Masyarakat Belawa yang tinggal di luar Belawa biasanya menyempatkan diri datang ke Belawa untuk melaksanakan sempajang seratu ini. Semacam tradisi mudik khas masyarakat Belawa. Sembilan tahun belakangan masyarakat Belawa yang tinggal di Makassar melaksanakan sempajang seratu’ di rumah pribadi KH Anwar Sadat.
Artinya, ritual ini tidak hanya dilaksanakan ketika Anregurutta masih hidup tetapi telah menjadi bagian dari ritual masyarakat Belawa. Ritual ini sepertinya telah beralih menjadi identitas masyarakat Belawa. Kalau ada orang yang melakukan sempajang seratu bisa dipastikan itu orang Belawa atau punya jaringan geneologis dengan orang Belawa, baik melalui jalur kekerabatan atau jalur pengetahuan, misalnya mantan murid (alm) AGH Abd Malik.
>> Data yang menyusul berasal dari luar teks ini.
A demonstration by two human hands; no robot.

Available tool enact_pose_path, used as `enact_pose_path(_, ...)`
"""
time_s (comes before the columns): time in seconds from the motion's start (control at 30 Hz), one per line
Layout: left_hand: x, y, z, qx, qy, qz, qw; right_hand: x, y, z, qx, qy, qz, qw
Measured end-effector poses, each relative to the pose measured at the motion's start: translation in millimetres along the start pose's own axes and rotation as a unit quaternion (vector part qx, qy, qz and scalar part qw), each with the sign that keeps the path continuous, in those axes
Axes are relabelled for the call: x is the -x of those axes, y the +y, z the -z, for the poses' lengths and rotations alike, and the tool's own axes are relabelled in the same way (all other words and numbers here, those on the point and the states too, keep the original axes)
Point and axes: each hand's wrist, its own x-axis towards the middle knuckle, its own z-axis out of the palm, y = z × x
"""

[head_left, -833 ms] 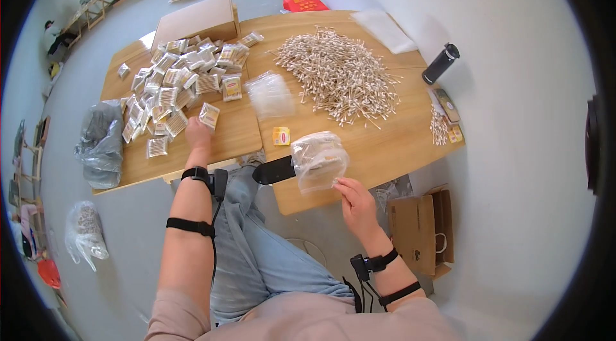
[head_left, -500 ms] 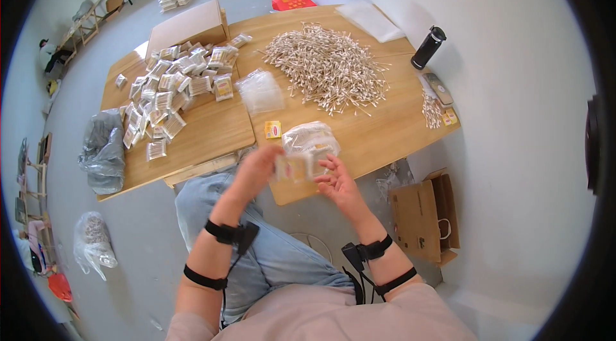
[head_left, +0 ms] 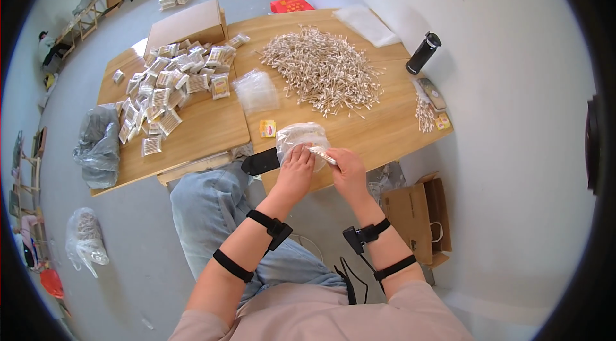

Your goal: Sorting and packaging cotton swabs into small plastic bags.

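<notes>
My right hand [head_left: 348,169] is closed round the near right end of a small clear packet of cotton swabs [head_left: 323,154], held tilted above the table edge. At the packet's other end, my left hand [head_left: 296,173] has its fingers bent together against it; its fingertips are partly hidden. Beneath and behind the hands lies a clear plastic bag [head_left: 299,132], its contents hard to make out. Just left of the bag is a small yellow card [head_left: 267,129]. A flat black object [head_left: 260,162] of unclear kind juts out at the table edge beside my left hand.
A large heap of loose cotton swabs [head_left: 321,68] covers the table's far middle. Filled packets [head_left: 157,97] pile up on the left before a cardboard box [head_left: 186,25]. Empty clear bags [head_left: 256,90] lie between. A black bottle [head_left: 423,53] stands right; an open carton [head_left: 410,222] is on the floor.
My right hand, open before, has closed on the packet. My left hand has swung right and down to the packet's other end. The black object has come into view.
</notes>
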Motion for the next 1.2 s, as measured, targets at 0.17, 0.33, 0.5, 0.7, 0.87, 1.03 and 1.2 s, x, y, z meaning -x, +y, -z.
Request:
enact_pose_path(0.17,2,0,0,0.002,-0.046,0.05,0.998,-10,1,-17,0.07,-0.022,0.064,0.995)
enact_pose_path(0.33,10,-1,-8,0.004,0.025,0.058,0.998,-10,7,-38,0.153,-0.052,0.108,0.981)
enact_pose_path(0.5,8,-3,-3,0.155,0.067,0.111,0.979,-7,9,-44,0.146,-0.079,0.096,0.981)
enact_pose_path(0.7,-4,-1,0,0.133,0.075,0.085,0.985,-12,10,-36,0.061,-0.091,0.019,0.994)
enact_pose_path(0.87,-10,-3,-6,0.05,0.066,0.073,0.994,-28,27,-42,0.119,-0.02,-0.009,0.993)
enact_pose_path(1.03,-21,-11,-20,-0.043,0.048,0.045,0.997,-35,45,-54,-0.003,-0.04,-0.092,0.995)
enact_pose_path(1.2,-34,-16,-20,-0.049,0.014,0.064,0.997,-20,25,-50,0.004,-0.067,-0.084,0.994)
Salah satu contohnya adalah komunitas masyarakat Islam di Kampung Belawa Baru, di Kecamatan Malangke, KabuLuwu Utara (sekitar 250 km dari Belawa Wajo). Sebagian penduduk kampung ini berasal dari Belawa (Wajo) yang datang sejak tahun 1970an. Karena itulah dinamai kampung Belawa.
Darimana Anregurutta menerima pengetahuan dan kemudian mempraktekkan ritual sampajang seratu’?
Dalam kitab klasik dunia Islam, ada dua buku dan satu literatur yang membahas soal ini yaitu kitab Ihya Ulumuddin karya Imam Al-Gazali. Di dalam kitab ini memang berisi penjelasan tentang keutamaan malam nisfu Sya’ban termasuk salat (Ihya llailah) di dalamnya.
Kitab Ihya Ulumuddin adalah kitab populer di kalangan umat Islam. Semua ulama dan santri di Nusantara mengetahui dan pernah membaca buku ini.
Kitab lainnya yang agak langka adalah kitab Al-Ghuniyah Lithalibi Thariqi al-Haq karya Syekh Abdul Qadir Jaelani Dalam kitab ini disebutkan secara jelas bahwa salat yang dilakukan oleh para salafussaleh pada saat malam nisfu sya’ban adalah salat sunnat seratus (100 rakaat dengan seribu (1000 kali membaca surat Al-Ikhlas. Setiap rakaat seusai membaca Al-Fatihah diteruskan dengan membaca surat Al-khlas sepuluh kali, shalat ini disebut sebagai shalat khair atau salat kebaikan.
Kuat dugaan kalau Anregurutta berdasar pada kitab Abdul Qadir Jaelani dalam melakukan ritual dengan dua alasan. Pertama, Anregurutta memiliki ketertarikan tersendiri dengan dunia sufisme. Kedua, kitab ini lebih rinci menjelaskan tentang salat sunnat 100 rakaat.